Therefore, a surface derivation method is used to measure the action potential of the vocal cord muscle by using an electrode that can be attached to the electromyographic or intubation intubation tube fixed on the surface of the airway intubation tube as shown in FIG.

However, this surface derivation method requires that all of the two electrodes should be in contact with the vocal cords in an attached EMG to the tube for tracheal intubation. If one of the electrodes is displaced and the vocal cord contact is incomplete, the neural surveillance system will fail to operate . In other words, if the electromyographic electrode inserted or attached to the tube is moved due to the change of the posture of the patient or the insertion direction of the intubation tube, if one electrode moves and the contact with the vocal cords is poor, EMG can not be measured.

Electrophysiographic measurement using fixed or attachable electrodes on the surface of the intubation tube used frequently for thyroid surgery has the problem that accurate EMG can not be measured due to interference or noise due to needle or spatula.

Conventional Patent Registration No. 10-1270935 The apparatus and method for monitoring the nervous system during surgery can simultaneously monitor the nervous system of the subject during surgery using the peak amplitude and the peak timing of the induced potential, To a neural surveillance system.

However, there is a case where nerve damage occurs even when the conventional neural surveillance system is used. One of the causes of nerve injury during surgery is a case where the neuron in the abnormal position is cut without recognizing the nerve.
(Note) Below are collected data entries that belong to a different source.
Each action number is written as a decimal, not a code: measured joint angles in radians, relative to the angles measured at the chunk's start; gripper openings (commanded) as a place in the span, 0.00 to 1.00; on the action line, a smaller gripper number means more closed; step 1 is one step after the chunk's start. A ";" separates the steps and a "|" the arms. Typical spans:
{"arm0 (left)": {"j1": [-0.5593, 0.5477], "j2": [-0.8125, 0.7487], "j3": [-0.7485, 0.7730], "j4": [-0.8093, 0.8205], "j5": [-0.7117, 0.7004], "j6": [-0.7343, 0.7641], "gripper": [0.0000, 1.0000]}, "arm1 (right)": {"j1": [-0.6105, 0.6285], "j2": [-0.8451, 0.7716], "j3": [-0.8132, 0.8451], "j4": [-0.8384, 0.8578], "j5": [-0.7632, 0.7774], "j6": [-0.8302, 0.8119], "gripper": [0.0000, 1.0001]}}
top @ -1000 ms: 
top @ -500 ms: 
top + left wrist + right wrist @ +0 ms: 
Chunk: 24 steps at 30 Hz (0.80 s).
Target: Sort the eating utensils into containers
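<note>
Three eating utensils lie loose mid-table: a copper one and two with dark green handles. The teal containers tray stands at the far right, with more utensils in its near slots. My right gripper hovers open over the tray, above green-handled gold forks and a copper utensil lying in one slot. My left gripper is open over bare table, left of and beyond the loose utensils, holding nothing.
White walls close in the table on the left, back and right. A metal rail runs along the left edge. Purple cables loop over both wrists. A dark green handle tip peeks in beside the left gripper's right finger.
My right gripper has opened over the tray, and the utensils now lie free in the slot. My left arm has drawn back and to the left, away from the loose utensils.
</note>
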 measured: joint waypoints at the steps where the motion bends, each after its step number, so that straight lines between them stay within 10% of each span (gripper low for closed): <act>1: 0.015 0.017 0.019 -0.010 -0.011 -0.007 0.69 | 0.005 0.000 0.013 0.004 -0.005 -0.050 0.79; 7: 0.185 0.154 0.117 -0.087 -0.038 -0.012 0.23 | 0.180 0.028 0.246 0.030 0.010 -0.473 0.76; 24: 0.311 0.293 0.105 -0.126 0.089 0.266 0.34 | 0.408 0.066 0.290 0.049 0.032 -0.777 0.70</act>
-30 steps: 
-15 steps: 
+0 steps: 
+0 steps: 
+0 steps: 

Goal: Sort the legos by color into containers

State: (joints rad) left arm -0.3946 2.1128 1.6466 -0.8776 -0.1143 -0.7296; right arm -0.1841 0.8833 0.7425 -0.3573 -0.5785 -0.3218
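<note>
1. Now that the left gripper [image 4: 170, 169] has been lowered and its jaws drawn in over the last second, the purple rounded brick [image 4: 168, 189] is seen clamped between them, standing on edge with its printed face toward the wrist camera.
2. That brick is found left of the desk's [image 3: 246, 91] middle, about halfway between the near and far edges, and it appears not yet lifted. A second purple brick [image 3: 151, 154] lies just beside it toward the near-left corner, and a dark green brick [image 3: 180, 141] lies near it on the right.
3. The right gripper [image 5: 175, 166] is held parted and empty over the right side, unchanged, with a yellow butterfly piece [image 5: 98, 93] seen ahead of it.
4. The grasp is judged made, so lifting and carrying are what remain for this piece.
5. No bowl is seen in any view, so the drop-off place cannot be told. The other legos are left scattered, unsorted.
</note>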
That is, since the conventional neural surveillance system is a method of identifying the nerve by giving electrical stimulation to the suspected part of the nerve during surgery as an extra nerve probe, the nerve probe is not performed by the nerve probe There is a case where the neural surveillance system is not able to prevent nerve damage because of the error of the neural surveillance system due to the change of the position of the tube.
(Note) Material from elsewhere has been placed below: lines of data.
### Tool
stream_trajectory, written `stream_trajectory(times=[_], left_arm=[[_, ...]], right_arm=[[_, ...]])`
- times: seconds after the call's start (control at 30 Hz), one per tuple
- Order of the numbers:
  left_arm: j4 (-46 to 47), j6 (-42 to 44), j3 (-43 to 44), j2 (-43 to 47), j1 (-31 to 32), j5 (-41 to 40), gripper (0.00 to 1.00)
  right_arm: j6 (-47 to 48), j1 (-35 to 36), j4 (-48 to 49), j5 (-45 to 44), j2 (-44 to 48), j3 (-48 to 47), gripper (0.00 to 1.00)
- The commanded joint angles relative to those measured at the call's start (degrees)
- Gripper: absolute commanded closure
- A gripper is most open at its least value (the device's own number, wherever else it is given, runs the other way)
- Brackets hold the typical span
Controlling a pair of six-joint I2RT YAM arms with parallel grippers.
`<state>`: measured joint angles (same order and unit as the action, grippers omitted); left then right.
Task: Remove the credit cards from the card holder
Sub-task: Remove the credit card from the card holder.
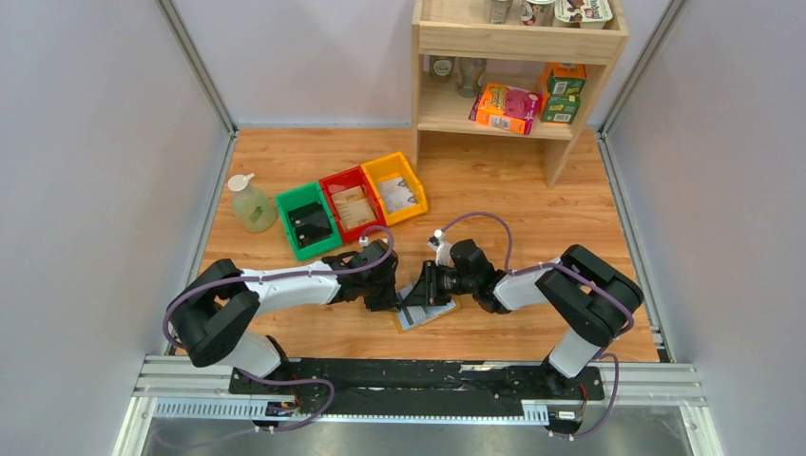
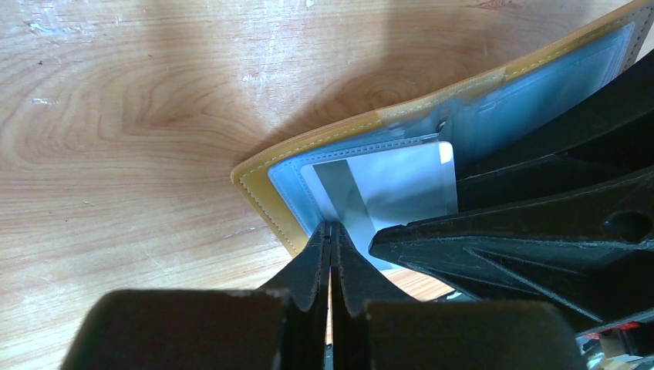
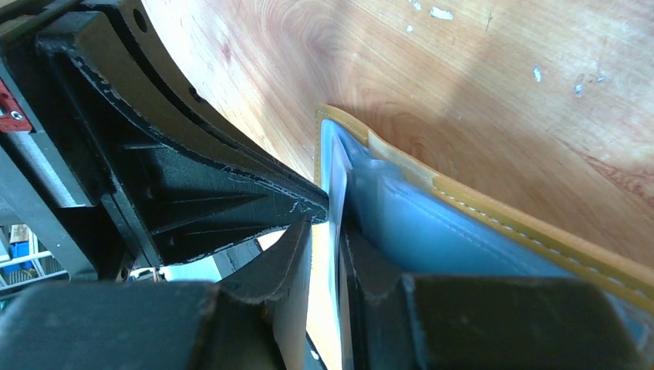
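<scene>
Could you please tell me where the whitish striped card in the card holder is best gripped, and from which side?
Probably the card's near edge, by the end of the dark stripe, approached from the card holder's open edge where the left fingers meet it. It lies flat inside the pale blue pocket, so only that edge offers a pinch; pull along its plane.

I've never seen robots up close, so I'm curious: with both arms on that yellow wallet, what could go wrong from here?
1. The left tool pinches only the edge of the credit card; it might slip off.
2. The right tool straddles a flap of the card holder with a gap showing, so the holder could be dragged along with the card.
</scene>
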<state>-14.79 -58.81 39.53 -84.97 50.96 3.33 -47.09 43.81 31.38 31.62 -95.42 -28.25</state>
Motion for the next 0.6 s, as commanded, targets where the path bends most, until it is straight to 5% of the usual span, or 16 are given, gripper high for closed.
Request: stream_trajectory(times=[0.0, 0.57], left_arm=[[-3.1, 2.2, -1.7, -4.7, 0.5, -5.2, 1.00], [-5.3, 3.3, -0.7, -7.0, 0.5, -5.4, 1.00]], right_arm=[[0.4, 0.7, 0.7, 4.2, 1.2, -1.3, 0.79], [0.4, -7.3, 2.7, 9.3, 7.8, 3.5, 0.81]])
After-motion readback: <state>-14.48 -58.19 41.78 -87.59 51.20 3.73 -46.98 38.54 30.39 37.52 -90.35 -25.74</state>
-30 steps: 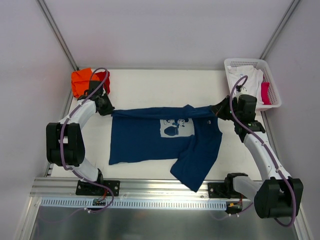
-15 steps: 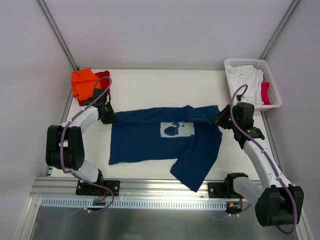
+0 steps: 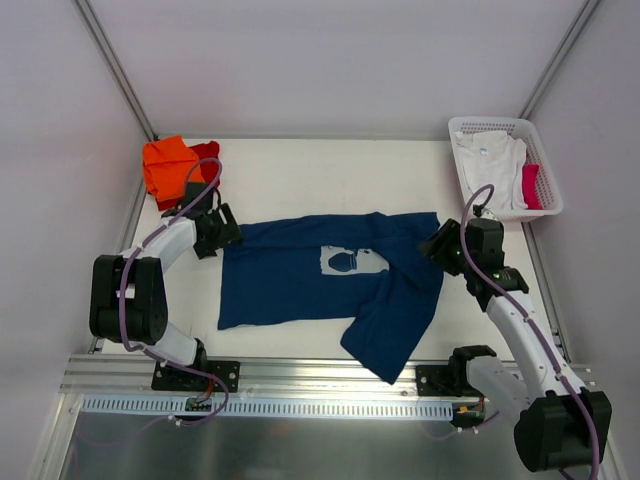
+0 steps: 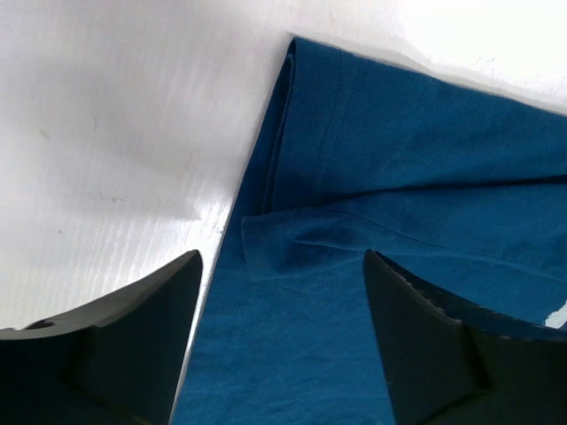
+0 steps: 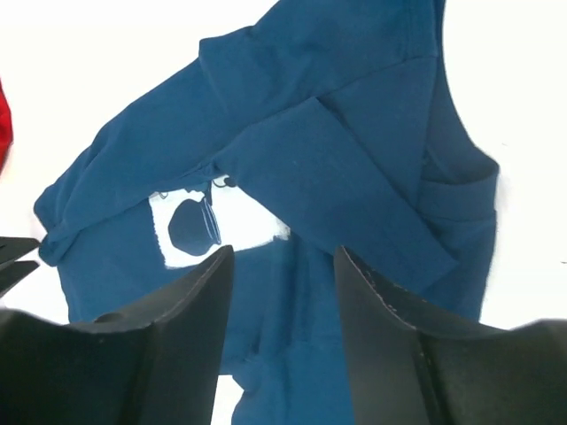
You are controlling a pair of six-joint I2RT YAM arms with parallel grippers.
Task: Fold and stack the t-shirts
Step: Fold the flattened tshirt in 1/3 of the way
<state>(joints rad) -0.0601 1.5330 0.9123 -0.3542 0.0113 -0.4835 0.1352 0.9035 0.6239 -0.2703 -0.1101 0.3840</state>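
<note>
Since a second ago both arms have let go of the navy t-shirt (image 3: 290, 280), which lies mid-table. The left gripper (image 3: 226, 232) and right gripper (image 3: 436, 247) stand about half open at its far corners, holding nothing.

Near: a folded-over flap points toward the near edge of the table (image 3: 300, 170).

Middle: pale chest print (image 3: 352, 260), partly under a fold; no lettering legible.

Beyond: open tabletop.

Far left: orange tee (image 3: 165, 162), with the red tee (image 3: 208, 150) mostly hidden.

Far right: white tee (image 3: 490, 155) in the basket (image 3: 500, 124).
</note>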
In addition, Patent Publication No. 10-2009-0115162, a surgical navigation and neural surveillance integrated system with automated surgical assistance and control includes an instrument tracking system configured to track movement of the device, A database containing technical information about the patient's anatomy; And determining an anatomical structure proximate to the instrumentation tracking system and the database, the anatomical structure proximate the instrumentation; Determining a portion of the technical information associated with the anatomical structure included in the database; And identifiers for a portion of the descriptive information in a user-selectable manner that allows the user to selectively obtain descriptive information in connection with either the surgical procedure or the anatomical structure. Wherein the computer is configured to automatically determine an electrostimulation pattern from the location of the neural structure and to electrically stimulate the neural structure in accordance with the determined electrical stimulation pattern, To an apparatus that is further programmed to control the neural surveillance system.

However, even in the case of the surgical navigation system and the neural surveillance integrated system, the above-described pattern of the electrical stimulation is automatically determined, which is a limitation of the conventional needle electrode method.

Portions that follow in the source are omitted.